INPUT FOR THIS TASK
# # # #
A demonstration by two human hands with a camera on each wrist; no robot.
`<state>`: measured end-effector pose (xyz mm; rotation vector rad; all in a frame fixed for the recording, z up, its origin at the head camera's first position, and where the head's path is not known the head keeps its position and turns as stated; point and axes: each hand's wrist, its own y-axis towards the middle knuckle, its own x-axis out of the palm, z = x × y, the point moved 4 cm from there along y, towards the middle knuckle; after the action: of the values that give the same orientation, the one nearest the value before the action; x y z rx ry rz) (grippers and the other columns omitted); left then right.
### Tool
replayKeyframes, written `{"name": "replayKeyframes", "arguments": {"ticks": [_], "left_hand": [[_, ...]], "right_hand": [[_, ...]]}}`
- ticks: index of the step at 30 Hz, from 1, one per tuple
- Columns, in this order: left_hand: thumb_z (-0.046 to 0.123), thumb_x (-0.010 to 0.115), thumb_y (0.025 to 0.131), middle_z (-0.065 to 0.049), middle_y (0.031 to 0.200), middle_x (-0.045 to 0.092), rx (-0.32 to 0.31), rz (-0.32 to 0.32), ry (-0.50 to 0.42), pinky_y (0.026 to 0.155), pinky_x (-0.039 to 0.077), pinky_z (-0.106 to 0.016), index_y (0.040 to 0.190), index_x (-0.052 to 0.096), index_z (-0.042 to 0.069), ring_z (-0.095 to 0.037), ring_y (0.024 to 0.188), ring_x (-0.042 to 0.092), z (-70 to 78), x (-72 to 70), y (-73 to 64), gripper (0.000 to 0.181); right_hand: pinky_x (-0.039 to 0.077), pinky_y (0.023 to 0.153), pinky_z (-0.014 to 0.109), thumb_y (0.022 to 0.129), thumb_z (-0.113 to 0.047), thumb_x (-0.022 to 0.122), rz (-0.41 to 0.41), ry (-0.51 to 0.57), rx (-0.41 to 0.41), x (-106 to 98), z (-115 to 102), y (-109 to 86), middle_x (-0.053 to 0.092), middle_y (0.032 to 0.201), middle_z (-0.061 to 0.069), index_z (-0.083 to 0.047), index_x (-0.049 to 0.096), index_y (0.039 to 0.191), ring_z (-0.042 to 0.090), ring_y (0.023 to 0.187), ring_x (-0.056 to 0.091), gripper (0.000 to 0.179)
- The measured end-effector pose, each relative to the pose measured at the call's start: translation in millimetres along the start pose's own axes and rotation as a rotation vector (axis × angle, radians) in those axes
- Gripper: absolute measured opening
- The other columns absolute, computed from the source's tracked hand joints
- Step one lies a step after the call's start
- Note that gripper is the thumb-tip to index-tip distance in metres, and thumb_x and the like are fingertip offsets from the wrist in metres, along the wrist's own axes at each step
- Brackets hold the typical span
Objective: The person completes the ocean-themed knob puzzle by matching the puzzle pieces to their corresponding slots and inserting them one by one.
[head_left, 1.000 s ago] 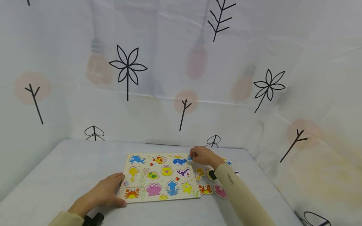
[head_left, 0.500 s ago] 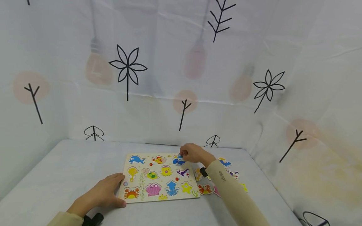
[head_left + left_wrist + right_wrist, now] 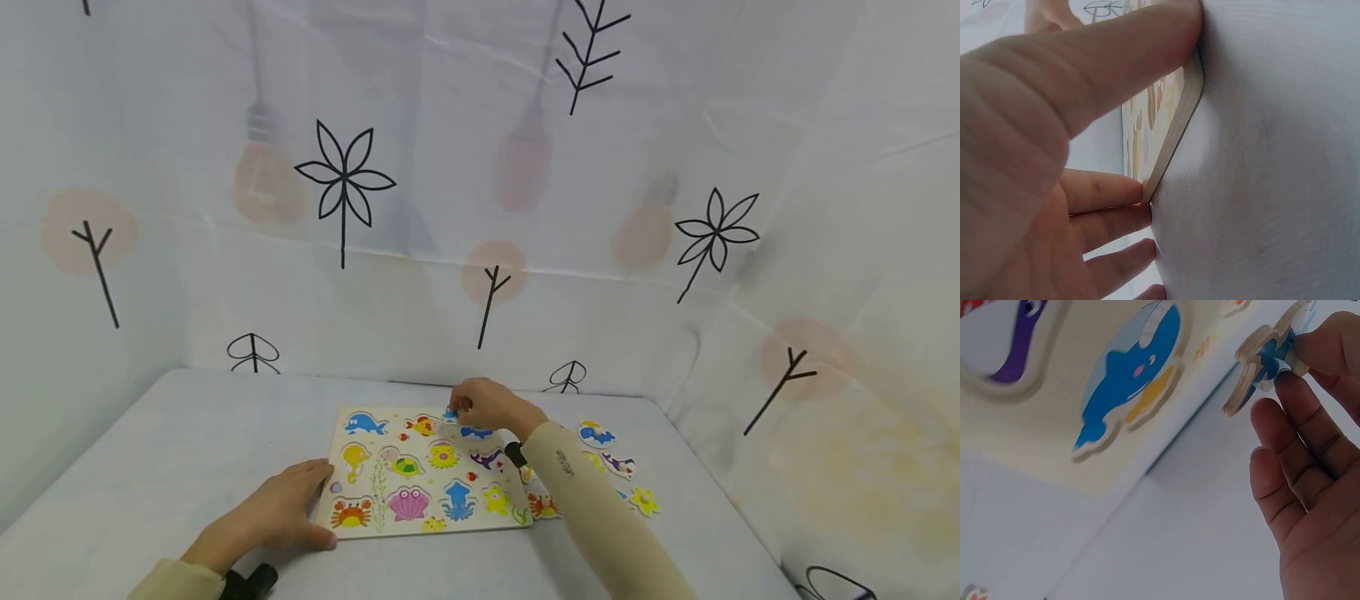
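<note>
Head view: cream wooden puzzle board printed with colourful sea animals (image 3: 480, 517) lies flat on white cloth-covered table (image 3: 225, 433). Left hand (image 3: 273, 510) at board's left side, fingers extended along that edge, thumb by the near left corner; touching, not wrapped round it. Right hand (image 3: 495, 406) over the board's far edge, thumb and finger pinching small blue wooden puzzle piece (image 3: 450, 416). Piece sits between orange-and-yellow fish picture (image 3: 424, 426) and the partly covered blue whale picture; cannot tell here if it touches the board. Right of board, loose pieces on table: blue-and-yellow piece (image 3: 596, 433), purple-and-white piece (image 3: 619, 465), yellow flower-shaped piece (image 3: 644, 501), orange-red crab piece (image 3: 543, 505) near the board's right edge, others partly hidden by right beige sleeve (image 3: 600, 517). White fabric backdrop with black plant drawings (image 3: 412, 317) behind.

Left wrist view: thumb lies across the board's near corner, fingertips at the left edge, other fingers spread straight, lower ones beside the board. Pale side edge of board visible, printed top seen at a steep slant.

Right wrist view: thumb and index fingertip hold the blue piece by its pale peg, remaining fingers loosely bent below. Piece tilted, layered wood edge showing, off the table. Blue whale picture (image 3: 1132, 375) and purple-and-white picture (image 3: 1013, 337) sit on the board, left of the hand
</note>
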<state>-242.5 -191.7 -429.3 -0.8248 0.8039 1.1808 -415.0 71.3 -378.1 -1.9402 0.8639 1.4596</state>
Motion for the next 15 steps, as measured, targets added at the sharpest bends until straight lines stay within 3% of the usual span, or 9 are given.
{"name": "replayKeyframes", "arguments": {"ticks": [15], "left_hand": [[0.052,0.088,0.055,-0.022,0.142,0.043,0.019,0.012,-0.002,0.107,0.031,-0.061,0.135,0.048,-0.003,-0.044,0.131,0.037,0.8,-0.3,-0.5,0.105]], "right_hand": [[0.047,0.064,0.021,0.087,-0.022,0.069,-0.022,0.029,-0.059,13.7,-44.0,29.3,0.056,0.083,-0.008,-0.025,0.068,0.098,0.010,0.079,0.051,0.011]]}}
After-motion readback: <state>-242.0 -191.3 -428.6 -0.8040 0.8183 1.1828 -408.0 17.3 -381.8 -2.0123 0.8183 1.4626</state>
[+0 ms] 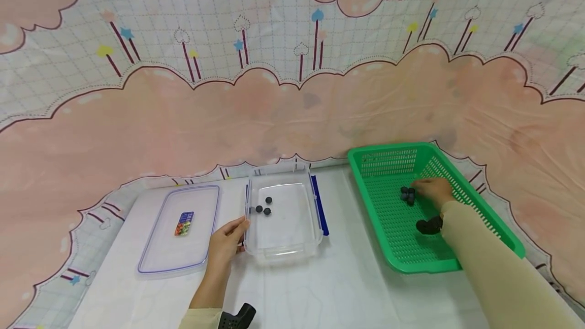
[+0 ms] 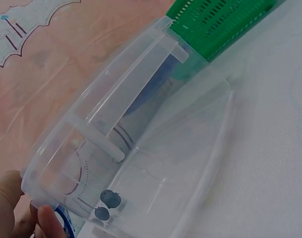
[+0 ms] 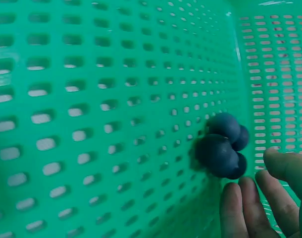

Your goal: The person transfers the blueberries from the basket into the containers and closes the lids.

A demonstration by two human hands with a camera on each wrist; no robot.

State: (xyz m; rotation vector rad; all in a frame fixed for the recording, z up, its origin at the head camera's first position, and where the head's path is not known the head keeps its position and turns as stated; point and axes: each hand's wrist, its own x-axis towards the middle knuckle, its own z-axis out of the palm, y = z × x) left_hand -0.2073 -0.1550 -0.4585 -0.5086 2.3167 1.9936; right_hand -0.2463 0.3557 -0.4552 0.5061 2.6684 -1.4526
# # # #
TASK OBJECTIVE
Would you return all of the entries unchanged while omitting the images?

RESPONSE
A demonstration by two human hands with a camera on each wrist; no robot.
`<state>`: measured end-effector pose (xyz mm; rotation vector rad; all in a frame fixed for the recording, z up, its origin at the head camera's first position, and where the head's path is not known the head keeps its position and turns as stated; point and axes: each hand's wrist, its own y-axis towards the middle knuckle, its own x-axis out of the palm, z = x × y, the point moved 4 cm from there along y, towards the middle knuckle; after the action: of the values that give the same orientation, the one nearest the value before the action; x y z rx ry rz) (grippers and the other columns omitted); left then right.
### Tool
replayKeyframes, written `{"name": "replayKeyframes", "arguments": {"ticks": [_], "left_hand": [[_, ...]], "right_hand": [[_, ...]]}}`
- ticks: index of the step at 30 Hz, from 1, one per tuple
- Columns, in this order: left_hand: thumb_z (-0.046 to 0.123), thumb_x (-0.010 to 0.115), thumb_y (0.025 to 0.131), middle_z (-0.065 to 0.049), middle_y (0.031 to 0.200), middle_x (-0.045 to 0.092), rx (-0.32 to 0.31), rz (-0.32 to 0.32), ry (-0.50 to 0.42), pinky_y (0.026 to 0.155), pinky_x (-0.039 to 0.077), pinky_z (-0.106 to 0.016), index_y (0.040 to 0.190), index_x (-0.052 to 0.096), index_z (-0.042 to 0.069), ring_z (-0.095 to 0.037), ring_y (0.024 to 0.188), ring_x (-0.042 to 0.092), z (-70 to 78), x (-72 to 70), y (-73 to 64), gripper (0.000 to 0.181); right_hand: pinky_x (-0.039 to 0.077), pinky_y (0.023 to 0.153), pinky_z (-0.014 to 0.109), thumb_y (0.022 to 0.129), thumb_z (-0.113 to 0.047), thumb_x (-0.022 to 0.122), rz (-0.41 to 0.41), ry (-0.51 to 0.57), rx (-0.41 to 0.41), x (-106 to 98), z (-115 to 102), y (-109 to 86), middle_x (-0.053 to 0.092), middle_y (0.032 to 0.201), middle_z (-0.061 to 0.069), index_z (-0.083 to 0.047), index_x (-0.049 to 0.096), index_y (0.039 to 0.191), ring_z (-0.042 to 0.090), ring_y (0.023 to 0.187), ring_x (-0.056 to 0.091), gripper (0.000 to 0.179)
- The measured end-effector pose, each relative to the pose measured at the call's start: translation in millimetres along the start pose's own axes and rotation as a rotation vector (axis × angle, radians) in those axes
- Gripper: absolute measured opening
- The other columns absolute, computed from the source's tracked hand joints
- Step one lies a step after the call's start
- Note that gripper is the thumb-tip to index-tip distance in metres, and thumb_x and the like are fingertip offsets from the wrist in metres, along the wrist's own axes at each step
- Brackets hold the typical span
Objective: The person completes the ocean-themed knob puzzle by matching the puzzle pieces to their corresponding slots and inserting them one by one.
[head_left, 1.000 s ago] 
[head_left, 0.500 s ago] 
[head_left + left_wrist + right_wrist, now] 
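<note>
Head view: cream wooden puzzle board printed with colourful sea animals (image 3: 480, 517) lies flat on white cloth-covered table (image 3: 225, 433). Left hand (image 3: 273, 510) at board's left side, fingers extended along that edge, thumb by the near left corner; touching, not wrapped round it. Right hand (image 3: 495, 406) over the board's far edge, thumb and finger pinching small blue wooden puzzle piece (image 3: 450, 416). Piece sits between orange-and-yellow fish picture (image 3: 424, 426) and the partly covered blue whale picture; cannot tell here if it touches the board. Right of board, loose pieces on table: blue-and-yellow piece (image 3: 596, 433), purple-and-white piece (image 3: 619, 465), yellow flower-shaped piece (image 3: 644, 501), orange-red crab piece (image 3: 543, 505) near the board's right edge, others partly hidden by right beige sleeve (image 3: 600, 517). White fabric backdrop with black plant drawings (image 3: 412, 317) behind.

Left wrist view: thumb lies across the board's near corner, fingertips at the left edge, other fingers spread straight, lower ones beside the board. Pale side edge of board visible, printed top seen at a steep slant.

Right wrist view: thumb and index fingertip hold the blue piece by its pale peg, remaining fingers loosely bent below. Piece tilted, layered wood edge showing, off the table. Blue whale picture (image 3: 1132, 375) and purple-and-white picture (image 3: 1013, 337) sit on the board, left of the hand
</note>
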<state>-242.5 -191.7 -429.3 -0.8248 0.8039 1.1808 -415.0 71.3 -378.1 -1.9402 0.8639 1.4596</state>
Motion for the next 15 steps, as measured, targets added at the sharpest bends until straight lines stay within 3% of the usual span, or 9 are given.
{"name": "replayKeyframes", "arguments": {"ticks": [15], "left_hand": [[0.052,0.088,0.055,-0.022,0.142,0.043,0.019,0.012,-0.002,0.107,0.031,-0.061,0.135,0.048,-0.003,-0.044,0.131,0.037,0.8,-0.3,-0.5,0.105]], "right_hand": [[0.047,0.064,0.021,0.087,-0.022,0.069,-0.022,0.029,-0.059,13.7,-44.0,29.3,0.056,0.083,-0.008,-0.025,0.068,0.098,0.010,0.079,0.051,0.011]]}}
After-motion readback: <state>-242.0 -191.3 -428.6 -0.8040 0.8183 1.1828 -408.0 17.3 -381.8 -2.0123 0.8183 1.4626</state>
[+0 ms] 
[+0 ms] 
[+0 ms] 

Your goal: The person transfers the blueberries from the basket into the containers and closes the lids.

A demonstration by two human hands with a camera on each wrist; no robot.

State: (xyz m; rotation vector rad; all in a frame fixed for the recording, z up, its origin at the head camera's first position, and where the head's path is not known the head keeps its position and turns as stated; point and axes: each hand's wrist, its own x-axis towards the middle knuckle, its own z-axis out of the palm, y = z × x) left_hand -0.2073 -0.1550 -0.4585 -0.5086 2.3167 1.9936; right_hand -0.2463 0.3557 -0.4552 0.5061 2.6684 -1.4526

No further output is expected here.